To make apple crisp, you need a baking pan, ideally a heavy pan which will conduct heat slowly and evenly, along with some apples and a streusel topping. Make the streusel first, setting it aside while you peel, core, and cut the apples, creating small chunks. Throw the apples into the pan, top with the streusel, and bake at 350 degrees Fahrenheit (177 degrees Celsius) until you see the streusel starting to brown, around 25-45 minutes, depending on the size of the pan.

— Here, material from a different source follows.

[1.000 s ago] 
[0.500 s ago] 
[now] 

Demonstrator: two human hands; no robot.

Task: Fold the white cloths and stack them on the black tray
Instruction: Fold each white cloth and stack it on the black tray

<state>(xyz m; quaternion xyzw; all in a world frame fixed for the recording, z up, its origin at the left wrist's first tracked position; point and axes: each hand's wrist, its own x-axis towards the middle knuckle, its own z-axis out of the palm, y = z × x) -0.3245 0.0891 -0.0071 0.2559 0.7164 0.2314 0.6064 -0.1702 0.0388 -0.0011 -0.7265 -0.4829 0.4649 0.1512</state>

The apples used in apple crisp can vary considerably. Many people like to use crisp pie apples like granny smiths, Fujis, Suncrisps, Braeburns, Pippins, Jonathans, Cox's Orange Pippins, and Jonagolds, among others. These apples break down nicely during the cooking process, absorbing flavors from the topping without becoming mushy, like modern golden and red delicious apples tend to do. Many cooks also toss the apples with lemon juice or vinegar to prevent them from browning too quickly, and to add a faint tang to their apple crisp
Streusel topping is made by mixing flour and sugar in a 4:1 ratio with spices such as cinnamon, allspice, nutmeg, and ginger, and tossing the flour with melted butter. Some people like to add quick oats to their streusel topping for more texture. For people with gluten intolerance, gluten-free flour alternatives can be used in streusel. Since the glutinous properties of regular wheat flour are not critical in streusel, any gluten-free topping may be used. For example, corn flour could add a nutty flavor and an interesting texture, or gluten-free bakers could stick with a basic flour mixture. Vegans and strict vegetarians can use margarine or oil as a replacement for butter.